Bonafide Farm

Art

July 28th, 2012 § 1

Since three p.m. today:

I’ve jury-rigged an outdoor pen for my fifteen chickens, fighting to pound t-posts into rock-hard dry ground though I wanted to give up, and my reward was watching young birds safely explore the outdoors and find their way back into the coop at sundown.

I have a story told in cuneiform on my shoulder, written by the claws of a terrified young cockrel who sought shelter on my body when I tried to integrate him with a flock of larger birds.

I’ve cut my loses in the garden, accepted that a week without power and water plus half a month’s vacation neglect during a drought added to hundreds of marauding squash bugs equals a big fat zero for my garden. I ripped out three rows of pumpkins, eggplant, kale, chard, zucchini, beets, and radishes.

I ferried three heaping wheelbarrows full of my former garden to the compost pile, then came back and took my flamethrower to the insect-infested soil.

I dumped another wheelbarrow filled with fly-infested chicken manure on the compost pile. Green, brown, green, brown. I felt the heat rising as I wrenched the wheelbarrow end over end, green briars drawing blood on my legs.

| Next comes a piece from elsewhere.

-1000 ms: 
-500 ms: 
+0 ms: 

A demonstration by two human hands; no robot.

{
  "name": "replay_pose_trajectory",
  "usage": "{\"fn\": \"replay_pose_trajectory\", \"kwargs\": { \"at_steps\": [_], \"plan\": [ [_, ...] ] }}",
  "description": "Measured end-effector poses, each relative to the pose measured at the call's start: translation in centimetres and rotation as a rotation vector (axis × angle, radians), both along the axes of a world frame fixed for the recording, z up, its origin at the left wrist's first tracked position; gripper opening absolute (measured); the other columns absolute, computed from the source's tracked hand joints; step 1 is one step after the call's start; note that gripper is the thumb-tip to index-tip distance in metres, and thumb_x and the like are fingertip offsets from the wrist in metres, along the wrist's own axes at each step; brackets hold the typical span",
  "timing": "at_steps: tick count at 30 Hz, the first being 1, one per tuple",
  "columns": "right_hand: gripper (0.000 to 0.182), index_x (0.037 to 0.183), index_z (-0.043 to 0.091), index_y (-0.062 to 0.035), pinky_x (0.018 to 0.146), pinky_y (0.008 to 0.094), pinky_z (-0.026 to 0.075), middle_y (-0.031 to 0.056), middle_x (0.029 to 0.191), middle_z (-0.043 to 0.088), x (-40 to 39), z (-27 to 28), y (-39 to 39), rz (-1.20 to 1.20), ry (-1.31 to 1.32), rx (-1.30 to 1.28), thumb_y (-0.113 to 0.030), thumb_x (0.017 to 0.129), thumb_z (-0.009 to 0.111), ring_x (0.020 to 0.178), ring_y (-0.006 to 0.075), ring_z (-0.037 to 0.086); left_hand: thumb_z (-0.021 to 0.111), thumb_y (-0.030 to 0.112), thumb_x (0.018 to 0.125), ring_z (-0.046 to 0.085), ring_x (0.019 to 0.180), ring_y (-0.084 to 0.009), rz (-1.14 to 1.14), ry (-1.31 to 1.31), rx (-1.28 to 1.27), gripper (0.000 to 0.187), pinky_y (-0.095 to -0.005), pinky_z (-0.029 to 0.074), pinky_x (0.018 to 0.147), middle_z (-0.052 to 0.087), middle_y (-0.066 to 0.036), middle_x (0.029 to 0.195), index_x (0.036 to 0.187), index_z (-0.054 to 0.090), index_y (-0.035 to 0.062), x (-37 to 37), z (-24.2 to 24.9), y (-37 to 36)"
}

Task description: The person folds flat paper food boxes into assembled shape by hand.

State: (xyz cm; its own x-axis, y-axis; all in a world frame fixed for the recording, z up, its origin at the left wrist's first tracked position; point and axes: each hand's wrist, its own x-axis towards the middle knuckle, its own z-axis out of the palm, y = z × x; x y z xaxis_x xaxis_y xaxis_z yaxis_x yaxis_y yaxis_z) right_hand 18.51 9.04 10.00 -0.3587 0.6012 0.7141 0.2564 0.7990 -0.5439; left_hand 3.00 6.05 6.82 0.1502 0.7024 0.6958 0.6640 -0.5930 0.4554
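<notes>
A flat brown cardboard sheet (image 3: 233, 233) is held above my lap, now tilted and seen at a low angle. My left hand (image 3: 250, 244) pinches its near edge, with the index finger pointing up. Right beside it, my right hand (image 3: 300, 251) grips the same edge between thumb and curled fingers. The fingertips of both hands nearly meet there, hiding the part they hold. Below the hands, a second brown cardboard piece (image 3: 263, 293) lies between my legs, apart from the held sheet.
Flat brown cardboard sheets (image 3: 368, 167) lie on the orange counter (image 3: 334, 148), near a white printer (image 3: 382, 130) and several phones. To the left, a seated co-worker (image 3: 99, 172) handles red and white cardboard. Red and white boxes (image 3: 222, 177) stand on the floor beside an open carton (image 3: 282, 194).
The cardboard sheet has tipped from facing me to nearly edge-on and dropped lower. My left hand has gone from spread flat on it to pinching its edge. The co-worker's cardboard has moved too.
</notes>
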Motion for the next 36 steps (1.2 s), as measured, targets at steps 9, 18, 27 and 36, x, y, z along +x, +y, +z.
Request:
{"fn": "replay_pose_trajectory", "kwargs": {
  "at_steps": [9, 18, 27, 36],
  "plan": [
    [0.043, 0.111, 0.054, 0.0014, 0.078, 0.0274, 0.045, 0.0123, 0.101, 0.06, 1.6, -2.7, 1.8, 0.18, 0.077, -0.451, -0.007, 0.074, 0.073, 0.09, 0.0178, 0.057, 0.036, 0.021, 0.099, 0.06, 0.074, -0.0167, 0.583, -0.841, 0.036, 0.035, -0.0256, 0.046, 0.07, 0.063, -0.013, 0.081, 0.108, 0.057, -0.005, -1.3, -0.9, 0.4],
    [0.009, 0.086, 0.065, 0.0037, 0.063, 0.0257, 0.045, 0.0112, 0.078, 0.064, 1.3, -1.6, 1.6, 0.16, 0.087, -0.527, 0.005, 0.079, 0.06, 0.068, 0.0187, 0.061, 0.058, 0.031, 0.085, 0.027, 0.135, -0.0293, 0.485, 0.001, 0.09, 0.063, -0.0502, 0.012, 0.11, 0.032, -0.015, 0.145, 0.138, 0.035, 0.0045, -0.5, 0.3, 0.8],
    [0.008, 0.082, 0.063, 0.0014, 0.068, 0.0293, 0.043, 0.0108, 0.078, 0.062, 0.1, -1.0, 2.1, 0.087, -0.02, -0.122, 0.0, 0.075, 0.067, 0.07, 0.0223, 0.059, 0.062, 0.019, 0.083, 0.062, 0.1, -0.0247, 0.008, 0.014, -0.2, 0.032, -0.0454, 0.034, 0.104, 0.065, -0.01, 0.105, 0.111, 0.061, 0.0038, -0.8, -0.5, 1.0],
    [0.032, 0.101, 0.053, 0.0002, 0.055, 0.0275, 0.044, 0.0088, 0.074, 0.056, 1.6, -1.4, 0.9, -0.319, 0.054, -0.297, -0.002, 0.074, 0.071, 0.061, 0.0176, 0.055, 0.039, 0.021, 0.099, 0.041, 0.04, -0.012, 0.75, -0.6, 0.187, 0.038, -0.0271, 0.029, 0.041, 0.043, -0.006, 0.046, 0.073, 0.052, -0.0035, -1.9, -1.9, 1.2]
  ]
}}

I took six brushloads of hair out of my unkempt dog and learned that painful grooming is more easily tolerated when done by a pen full of young chickens. It’s like t.v. for dogs.

At nine p.m. I came inside to shower, and when I peeled off my sweated bikini top it left dirt outlines on my skin.

Two weeks ago I was in London wandering the Damien Hirst exhibit at the Tate Modern, appropriately grossed out by his maggoty cow head and formaldehyded farm animals. It makes me wonder: If that’s considered art, then what is it that I do?

§ One Response to “Art”

  • D. Hughes says:

    Terrific that you had a vacation and well-deserved. That is fashionable, but bad art. Commentary on the more sinister aspects of our irreverent and dissociated from nature culture. What you do is truly art and a celebration of life. Glad you are back. Your photographs, most certainly are art, though it was a tough fight by Steiglitz to accommodate the medium. I love your artful living in the country and what I learn from you. And of course as an ES lover, Tucker is tops.